In a healthy system, there must be a bridge between these extremes. No one is demanding that bomb blueprints be published on the front page. But there needs to be a clear procedure: with a strict threshold for activation, an expiration date for emergency measures, an independent debriefing, and an avenue for reviewing the decision.
Such oversight does not necessarily have to be public. It could be a court, a special parliamentary committee, or an independent oversight body with appropriate security clearances—any structure capable of providing real, verifiable accountability.
Without this, any state action looks less like a functioning error-correction mechanism and more like a simple shout from the boss.
A shout might temporarily reduce risks. But it does not answer the ultimate question: how exactly do we, as a society, plan to govern these technologies in the future?
Safety Must Not Subsume Alignment
This incident vividly illustrates the trap of oversimplified language. If everything is reduced to “model safety,” then a profoundly complex problem is compressed into a primitive algorithm: “found a dangerous bypass — shut it down; didn’t find one — let it run.”
This is, of course, an exaggerated schematic, but it is precisely what public debates often devolve into.
The reality is far more complicated. The real question is different: who is empowered to translate a strictly technical signal into massive social consequences? Who has access to the evidence? Who pays the cost of an error? Who has the right to demand explanations and initiate a review? What happens if the emergency measure turns out to be wrong, excessive, or politically motivated?
Technical safety is a foundational, absolutely indispensable layer. But it must not quietly subsume the entire complex conversation about the social alignment of technology.
True alignment requires more than just safe algorithms. It requires clear, contestable, and transparent rules of the game by which decisions about the fate of those algorithms are made.
How It Should Be In an Ideal World
I am far from thinking that the state should be forbidden from intervening. That is too primitive an answer to an extremely complex challenge.
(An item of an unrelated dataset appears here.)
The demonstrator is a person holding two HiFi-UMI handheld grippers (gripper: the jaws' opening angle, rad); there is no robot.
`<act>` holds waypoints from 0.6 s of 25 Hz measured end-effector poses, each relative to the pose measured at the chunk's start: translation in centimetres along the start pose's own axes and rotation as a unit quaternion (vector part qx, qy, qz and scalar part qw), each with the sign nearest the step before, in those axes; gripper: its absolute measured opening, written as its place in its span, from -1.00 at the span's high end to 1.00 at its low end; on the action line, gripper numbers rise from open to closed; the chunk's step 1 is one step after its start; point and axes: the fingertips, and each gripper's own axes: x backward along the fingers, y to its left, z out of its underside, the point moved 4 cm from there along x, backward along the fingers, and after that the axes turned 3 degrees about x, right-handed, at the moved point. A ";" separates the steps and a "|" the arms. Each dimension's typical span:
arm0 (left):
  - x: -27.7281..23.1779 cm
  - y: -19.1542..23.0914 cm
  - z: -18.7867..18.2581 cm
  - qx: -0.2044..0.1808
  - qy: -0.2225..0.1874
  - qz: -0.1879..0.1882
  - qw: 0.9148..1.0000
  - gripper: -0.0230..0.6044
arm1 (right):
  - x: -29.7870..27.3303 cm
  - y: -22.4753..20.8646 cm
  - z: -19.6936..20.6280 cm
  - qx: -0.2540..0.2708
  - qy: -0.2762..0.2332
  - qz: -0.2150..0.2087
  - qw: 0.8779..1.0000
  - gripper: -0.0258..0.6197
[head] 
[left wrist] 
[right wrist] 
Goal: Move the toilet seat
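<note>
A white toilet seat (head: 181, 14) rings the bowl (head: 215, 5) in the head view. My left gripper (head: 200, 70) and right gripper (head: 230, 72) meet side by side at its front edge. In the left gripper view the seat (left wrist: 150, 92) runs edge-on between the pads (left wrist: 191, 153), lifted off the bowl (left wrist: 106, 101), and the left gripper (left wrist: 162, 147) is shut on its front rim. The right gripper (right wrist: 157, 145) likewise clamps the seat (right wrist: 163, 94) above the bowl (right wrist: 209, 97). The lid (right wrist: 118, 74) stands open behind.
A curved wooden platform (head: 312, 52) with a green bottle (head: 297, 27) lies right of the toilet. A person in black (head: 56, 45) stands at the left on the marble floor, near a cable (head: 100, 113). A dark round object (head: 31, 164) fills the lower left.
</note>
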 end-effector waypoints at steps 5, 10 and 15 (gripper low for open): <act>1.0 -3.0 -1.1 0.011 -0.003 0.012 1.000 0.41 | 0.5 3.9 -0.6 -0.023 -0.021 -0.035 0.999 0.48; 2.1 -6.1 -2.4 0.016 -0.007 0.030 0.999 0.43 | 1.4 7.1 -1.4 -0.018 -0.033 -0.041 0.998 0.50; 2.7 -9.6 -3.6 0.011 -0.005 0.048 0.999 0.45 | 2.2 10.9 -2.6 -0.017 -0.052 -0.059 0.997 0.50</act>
In my view, this case organically suggests a set of governance standards that ought to be codified:
- Emergency system shutdowns are only permissible upon confirmation of a severe risk.
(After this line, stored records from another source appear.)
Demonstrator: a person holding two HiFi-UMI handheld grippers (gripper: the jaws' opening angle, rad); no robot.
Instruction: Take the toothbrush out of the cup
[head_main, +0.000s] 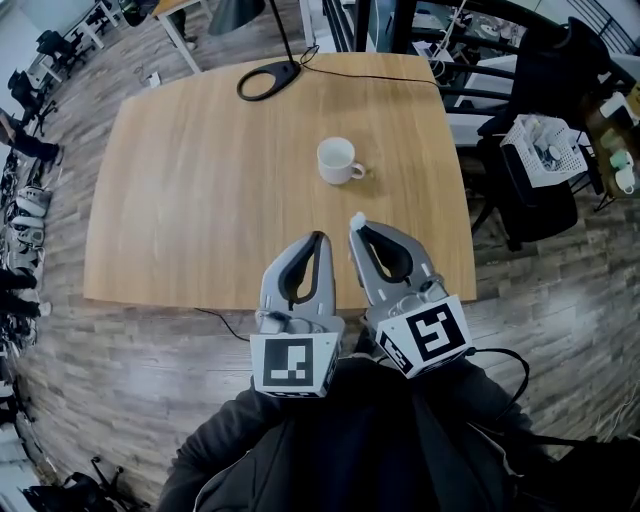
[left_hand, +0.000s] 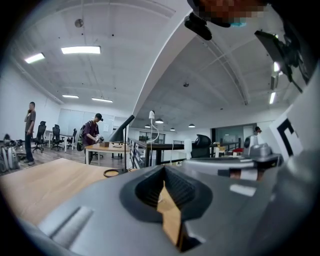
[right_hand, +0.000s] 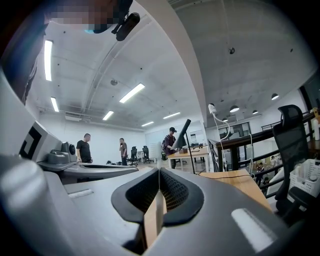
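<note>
1. A pale wooden table (head_main: 200, 200) fills the middle of your head view, standing on a grey plank floor (head_main: 90, 360).
2. A black office chair (head_main: 545, 80) sits off the table's right edge, with a white mesh basket (head_main: 545, 150) of small items near it.
3. Your left gripper (head_main: 320, 238) hovers over the table's near edge. Its jaws are drawn together at the tips and grip nothing.
4. Your right gripper (head_main: 356, 232) hovers close alongside, just to the right. Its jaws are pressed narrow on the toothbrush (head_main: 357, 220).
5. A black ring-shaped lamp base (head_main: 268, 80) rests at the table's far edge, and a thin black cord (head_main: 380, 78) trails right from it.
6. A white cup (head_main: 337, 160) stands upright a little right of the table's centre, handle to the right. It is on the far side of both grippers and apart from them.
7. The toothbrush is out of the cup, clamped in your right gripper. Only its white end shows past the fingertips in the head view, on the side facing the cup.
</note>
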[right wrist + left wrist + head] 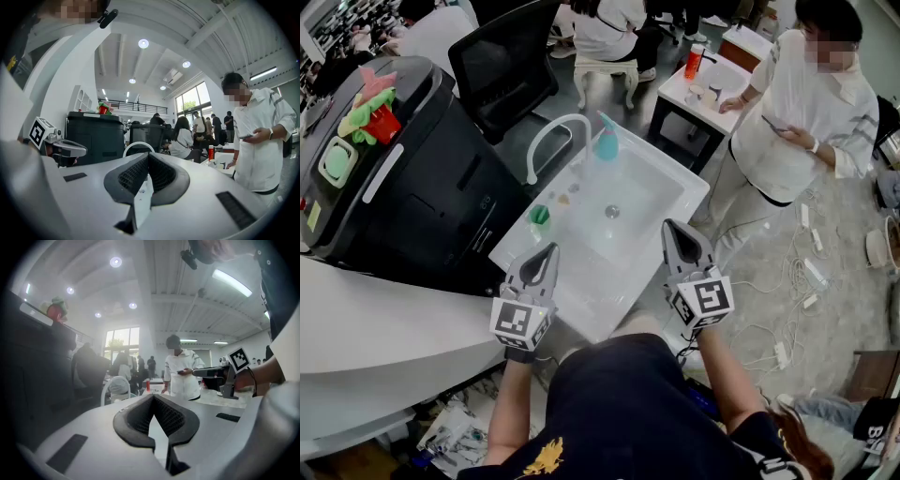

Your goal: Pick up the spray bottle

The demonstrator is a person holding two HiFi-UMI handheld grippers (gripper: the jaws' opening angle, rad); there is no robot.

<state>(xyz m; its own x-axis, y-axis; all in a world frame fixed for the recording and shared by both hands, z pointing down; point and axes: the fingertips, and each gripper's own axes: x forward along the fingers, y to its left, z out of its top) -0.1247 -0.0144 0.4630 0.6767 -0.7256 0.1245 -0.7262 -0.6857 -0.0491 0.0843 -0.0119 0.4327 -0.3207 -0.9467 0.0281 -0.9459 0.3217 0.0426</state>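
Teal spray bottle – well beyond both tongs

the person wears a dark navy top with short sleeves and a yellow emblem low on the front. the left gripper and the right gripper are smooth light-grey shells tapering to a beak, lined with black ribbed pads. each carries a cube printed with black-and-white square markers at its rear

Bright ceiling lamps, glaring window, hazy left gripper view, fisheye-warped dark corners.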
- The grounds for a shutdown must be clearly classified and verifiable.
- Any emergency measure must have an expiration date or a transparent renewal procedure.
- The incident must undergo an independent technical audit.
- There must be a public explanation of why similar measures have not been applied to comparable products on the market.
- The developer must have a legal right to challenge the decision.
- Society must receive the maximum amount of public information about the incident—exactly as much as common sense and genuine safety will allow.
Not all of these points are a direct reaction to the current scandal. Rather, they are an attempt to formulate general principles for the future to close obvious gaps in accountability.
If we do not do this, we will build a system where neural networks can be switched off with a single click, but that “power of the kill switch” itself can neither be controlled nor limited.
And therein lies the core paradox: a mechanism designed to correct errors itself becomes the primary source of chaos and misalignment.
Conclusion
The hardest question here is not whether the state has the right to an emergency blockade of dangerous AI. It absolutely does: in critical situations, such power is vitally necessary.
The difficulty lies elsewhere: does this “kill switch” itself remain transparent, justified, and accountable to society?
If not, then we have not solved the alignment problem. We have simply invited another powerful player to the table, one who now needs to be asked the same uncomfortable questions: who is watching you? Who can object to you? Who will pay for your mistakes? And how exactly can we stop you if you go too far?